Multiomics Profiling Reveals Higher RNA Isoform Diversity and Potential Oncospecific Protein Isoform Targets in HSPCs of MDS and MDS/MPN Patients

Background: Myelodysplastic Syndromes/Neoplasms (MDS) are characterized by somatic driver mutations in hematopoietic stem/progenitor cells (HSPCs) leading to hypermethylation, disruption of normal hematopoiesis and progression to acute myeloid leukemia (Cazzola M, N Engl J Med 2020). With exception of a minority of fit patients, who are candidates for treatment with the potentially curative allogenic hematopoietic stem cell transplantation (allo HSCT), most elderly patients remain incurable and receive palliative treatment with hypomethylating agents. Due to the high phenotypic overlap between normal and dysplastic HSPCs, eradication of diseased cells remains an unmet therapeutic need for patients not eligible for allo HSCT.

Aim: We applied a multiomics profiling strategy to identify novel oncospecific protein isoforms as potential drug targets in HSPCs of MDS and MDS/MPN patients. We hypotesized that isoforms might be more specific biomarkers and targets than consensus RNA and proteins.

Methods: We included 91 individuals with MDS and MDS/MPN at diagnosis or follow-up without disease modifying treatment (n=71), unclear cytopenia (n=20) and healthy controls (n=6). All samples were collected through our Swiss MDS Registry/Biobank Platform between 8/2017 and 11/2021. We classified all patients clinically by WHO 2016 and genetically using the Malcovati criteria (Malcovati L et al., Blood 2017). Targeted sequencing of 65 established myeloid driver genes from bulk DNA was performed using the Illumina sequencing platform. RNA and proteins were extracted from selected CD34/CD117 HSPC cells. RNA profiling was performed using libraries generated with the SMART-Seq mRNA reagent and proteotypic profiling was done by tandem mass-spectrometry. RNA isoforms were identified using StringTie (Pertea M et al., Nature Biotechnology 2015) and protein isoforms using a reference database constructed from the identified RNA isoforms. RMATS was used to detect differences in alternative splicing events. Differential expression of RNA isoforms was analyzed using Ballgown (Frazee A et al., Nat Biotechnol 2015) and conventional differential gene-expression was performed by DESeq2 (Love MI et al., Genome Biology 2014).

Results: Genetic classification identified relevant clonality in 2/3 of patients with clinically unclear cytopenia after morphological and cytogenetic assessment (6 MDS, 7 CCUS, 7 ICUS) (A). The distribution of somatic driver mutations in our cohort was in line with published literature (data not shown). Compared to controls, patients with MDS and MDS/MPN showed a higher rate of intron retentions (data not shown), higher transcriptional diversity of RNA isoforms (B), lower numbers of differentially over-expressed RNA isoforms (lower isoform abundancy) (C) but higher numbers of differentially over-expressed genes (higher gene-expression abundancy)(D). This apparently controversial result reflects the methodological bias where RNA isoforms are merged on the corresponding gene-locus by conventional gene-expression analysis missing the full range of transcriptional (isoform) diversity. This RNA isoform diversity was not clearly associated with clinical (MDS vs MDS/MPN) or genetic subgroups (TP53, spliceosome or cell-signaling mutations). Due to low sample size, we could only observe a tendency of higher RNA isoform diversity in TP53 mutated and lower diversity in cell-signaling mutated subgroups (C). The intersection of differentially up-regulated RNA isoforms and expressed protein isoforms revealed five novel oncospecific proteins (L-P in E) as potential candidates for specific drug targeting in HSPCs of MDS and MDS/MPN. These included an oncospecific membrane protein (L) as well as a cell-signaling enzyme (M) present in about 25%-30% of the diseased samples.

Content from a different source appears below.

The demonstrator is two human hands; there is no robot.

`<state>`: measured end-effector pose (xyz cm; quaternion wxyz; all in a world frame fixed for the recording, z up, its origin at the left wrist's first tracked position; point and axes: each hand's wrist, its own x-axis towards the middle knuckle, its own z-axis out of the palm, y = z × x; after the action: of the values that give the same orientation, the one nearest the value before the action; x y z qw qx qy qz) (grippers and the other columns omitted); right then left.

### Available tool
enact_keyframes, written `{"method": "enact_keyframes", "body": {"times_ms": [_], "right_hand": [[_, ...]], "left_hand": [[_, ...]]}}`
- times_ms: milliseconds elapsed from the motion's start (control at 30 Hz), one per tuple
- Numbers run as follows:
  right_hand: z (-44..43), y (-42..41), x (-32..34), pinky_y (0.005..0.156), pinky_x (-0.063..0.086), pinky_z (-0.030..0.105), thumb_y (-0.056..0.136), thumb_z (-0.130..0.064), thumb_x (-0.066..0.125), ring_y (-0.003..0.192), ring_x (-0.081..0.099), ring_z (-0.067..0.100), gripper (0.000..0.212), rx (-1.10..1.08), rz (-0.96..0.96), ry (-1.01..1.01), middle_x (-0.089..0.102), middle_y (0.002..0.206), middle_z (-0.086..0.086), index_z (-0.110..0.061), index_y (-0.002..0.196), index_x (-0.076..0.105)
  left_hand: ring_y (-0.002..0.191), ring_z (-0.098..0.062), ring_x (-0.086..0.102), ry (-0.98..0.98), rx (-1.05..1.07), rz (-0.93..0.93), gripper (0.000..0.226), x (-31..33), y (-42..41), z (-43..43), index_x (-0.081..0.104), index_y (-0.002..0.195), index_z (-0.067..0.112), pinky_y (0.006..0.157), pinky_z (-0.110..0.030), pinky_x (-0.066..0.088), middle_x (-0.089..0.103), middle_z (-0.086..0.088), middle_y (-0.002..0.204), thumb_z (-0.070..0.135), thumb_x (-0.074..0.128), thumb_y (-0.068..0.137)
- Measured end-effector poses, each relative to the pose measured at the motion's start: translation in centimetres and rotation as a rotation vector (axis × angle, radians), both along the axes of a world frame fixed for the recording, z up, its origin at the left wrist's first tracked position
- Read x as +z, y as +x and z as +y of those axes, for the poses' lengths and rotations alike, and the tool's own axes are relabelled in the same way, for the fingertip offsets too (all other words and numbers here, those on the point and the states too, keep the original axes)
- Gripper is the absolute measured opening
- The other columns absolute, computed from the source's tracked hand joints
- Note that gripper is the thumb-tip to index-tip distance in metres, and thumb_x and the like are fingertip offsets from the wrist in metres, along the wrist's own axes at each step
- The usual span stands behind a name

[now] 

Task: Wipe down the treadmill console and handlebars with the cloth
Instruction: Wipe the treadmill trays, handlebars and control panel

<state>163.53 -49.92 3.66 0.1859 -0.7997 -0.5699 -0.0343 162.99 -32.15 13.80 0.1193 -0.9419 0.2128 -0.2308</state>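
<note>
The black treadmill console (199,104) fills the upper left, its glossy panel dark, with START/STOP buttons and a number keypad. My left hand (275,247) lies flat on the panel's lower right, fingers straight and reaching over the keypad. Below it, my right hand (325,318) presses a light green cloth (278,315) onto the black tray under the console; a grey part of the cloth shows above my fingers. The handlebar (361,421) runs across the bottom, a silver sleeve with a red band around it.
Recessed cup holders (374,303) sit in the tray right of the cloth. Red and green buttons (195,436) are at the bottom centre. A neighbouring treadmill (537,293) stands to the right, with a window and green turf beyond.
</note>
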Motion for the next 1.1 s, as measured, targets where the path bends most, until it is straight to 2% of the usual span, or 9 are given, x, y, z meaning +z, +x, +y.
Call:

Conclusions: With our multiomics profiling strategy, we identified a higher RNA isoform diversity in HSPCs of MDS and MDS/MPN patients as well as five potential oncospecific protein isoform targets. These potential targets can be missed by differential gene-expression (D) and are better discernible by the biologically more relevant differential RNA-isoform analysis (C). L and M have well-established functions in stem-cell biology, leukemic transformation and drug resistance making them promising candidates for further functional validation as disease-specific drug targets.